Set the listing down again in full, word for word, with the pictures left out.

Recorded information: Begin

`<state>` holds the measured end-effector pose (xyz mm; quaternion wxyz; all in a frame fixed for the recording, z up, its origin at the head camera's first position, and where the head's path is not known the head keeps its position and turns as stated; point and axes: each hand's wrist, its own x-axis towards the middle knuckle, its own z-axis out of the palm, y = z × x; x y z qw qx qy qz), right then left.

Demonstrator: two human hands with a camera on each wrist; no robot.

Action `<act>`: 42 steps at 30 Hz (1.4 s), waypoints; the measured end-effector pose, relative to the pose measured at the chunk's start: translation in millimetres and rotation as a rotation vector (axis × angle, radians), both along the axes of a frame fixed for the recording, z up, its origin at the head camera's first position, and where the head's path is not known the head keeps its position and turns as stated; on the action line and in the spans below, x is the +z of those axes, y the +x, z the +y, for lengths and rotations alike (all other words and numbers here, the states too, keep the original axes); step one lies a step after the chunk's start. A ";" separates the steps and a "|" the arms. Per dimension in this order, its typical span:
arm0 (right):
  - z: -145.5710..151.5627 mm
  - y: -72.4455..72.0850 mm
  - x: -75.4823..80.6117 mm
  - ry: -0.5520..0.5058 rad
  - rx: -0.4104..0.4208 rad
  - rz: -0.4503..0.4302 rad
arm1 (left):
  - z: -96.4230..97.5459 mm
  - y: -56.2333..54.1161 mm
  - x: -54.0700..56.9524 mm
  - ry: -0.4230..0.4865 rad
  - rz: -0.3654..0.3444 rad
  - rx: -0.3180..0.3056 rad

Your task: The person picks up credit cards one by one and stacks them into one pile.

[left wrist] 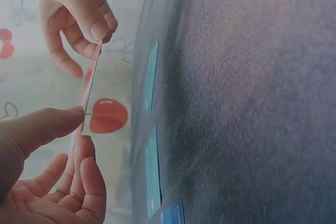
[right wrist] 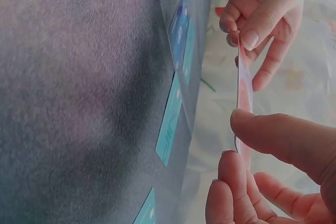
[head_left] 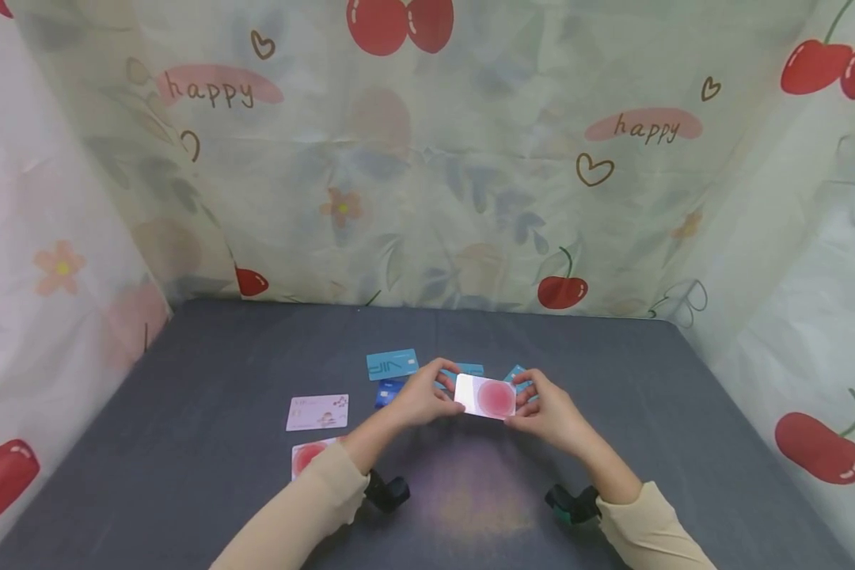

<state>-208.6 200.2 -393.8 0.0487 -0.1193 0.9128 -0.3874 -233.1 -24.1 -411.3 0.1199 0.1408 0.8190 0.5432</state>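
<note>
A white card with a pink circle (head_left: 495,399) is held up over the dark table between both hands. My left hand (head_left: 425,396) pinches its left end between thumb and fingers. At the opposite end, my right hand (head_left: 552,410) pinches it the same way. Both wrist views show the card (right wrist: 243,93) nearly edge-on, raised off the cloth. Behind the hands lie teal cards, one marked VIP (head_left: 392,364), another teal card (head_left: 473,369) partly hidden by the left hand, and a third (head_left: 514,373) by the right. A blue card (head_left: 388,393) sits beside the left hand.
On the left of the dark tabletop (head_left: 207,443) lies a pale pink VIP card (head_left: 317,412). Nearer, a card with a red circle (head_left: 308,454) is partly covered by the left sleeve. Curtains printed with cherries (head_left: 470,198) enclose the back and sides.
</note>
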 end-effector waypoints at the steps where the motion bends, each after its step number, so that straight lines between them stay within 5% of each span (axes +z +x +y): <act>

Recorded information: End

_Exercise solution_
`<state>` holds the measured end-effector pose (xyz mm; quaternion wxyz; all in a frame fixed for the recording, z up, its origin at the head camera's first position, and where the head's path is not known the head keeps its position and turns as stated; point and axes: each hand's wrist, its own x-axis towards the middle knuckle, its own z-axis out of the palm, y = z × x; x y z qw qx qy qz), right then left.

Demonstrator: two human hands with a camera on each wrist; no robot.

Action `<act>`: 42 steps at 30 Hz (1.4 s), waypoints; the measured end-effector pose, relative to the pose measured at the chunk's start: translation in millimetres and rotation as a rotation vector (axis × angle, radians), both along the axes of a frame fixed for the recording, z up, its origin at the head camera's first position, and where the head's path is not known the head keeps its position and turns as stated; on the action line and in the spans below, x is the +z of those axes, y the +x, z the +y, for lengths and rotations alike (all other words and numbers here, the states too, keep the original axes); step one lies a step after the chunk's start. A ";" separates the steps and a "|" the arms. Per dimension in this order, its typical span:
arm0 (right):
  - z: -145.5710..151.5627 mm
  - y: -72.4455..72.0850 mm
  - x: -75.4823..80.6117 mm
  - ry: -0.5520..0.5058 rad
  - rx: -0.4104..0.4208 rad
  - rz: -0.4503..0.4302 rad
arm1 (left):
  - z: -96.4230..97.5459 mm
  - y: -56.2333..54.1161 mm
  - x: -54.0700..56.9524 mm
  - ry: -0.4230..0.4865 rad
  - rz: -0.3654..0.3444 rad
  - rx: -0.3180..0.3056 rad

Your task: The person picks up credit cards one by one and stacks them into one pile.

[left wrist] 
[right wrist] 
[head_left] 

<state>-208.6 200.2 -393.8 0.0487 -0.1193 0.9128 -0.3874 -233.1 -24.1 -411.3 0.1199 0.1408 0.8190 0.5432</state>
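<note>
A white card with a pink circle (head_left: 495,399) is held up over the dark table between both hands. My left hand (head_left: 425,396) pinches its left end between thumb and fingers. At the opposite end, my right hand (head_left: 552,410) pinches it the same way. Both wrist views show the card (right wrist: 243,93) nearly edge-on, raised off the cloth. Behind the hands lie teal cards, one marked VIP (head_left: 392,364), another teal card (head_left: 473,369) partly hidden by the left hand, and a third (head_left: 514,373) by the right. A blue card (head_left: 388,393) sits beside the left hand.
On the left of the dark tabletop (head_left: 207,443) lies a pale pink VIP card (head_left: 317,412). Nearer, a card with a red circle (head_left: 308,454) is partly covered by the left sleeve. Curtains printed with cherries (head_left: 470,198) enclose the back and sides.
</note>
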 end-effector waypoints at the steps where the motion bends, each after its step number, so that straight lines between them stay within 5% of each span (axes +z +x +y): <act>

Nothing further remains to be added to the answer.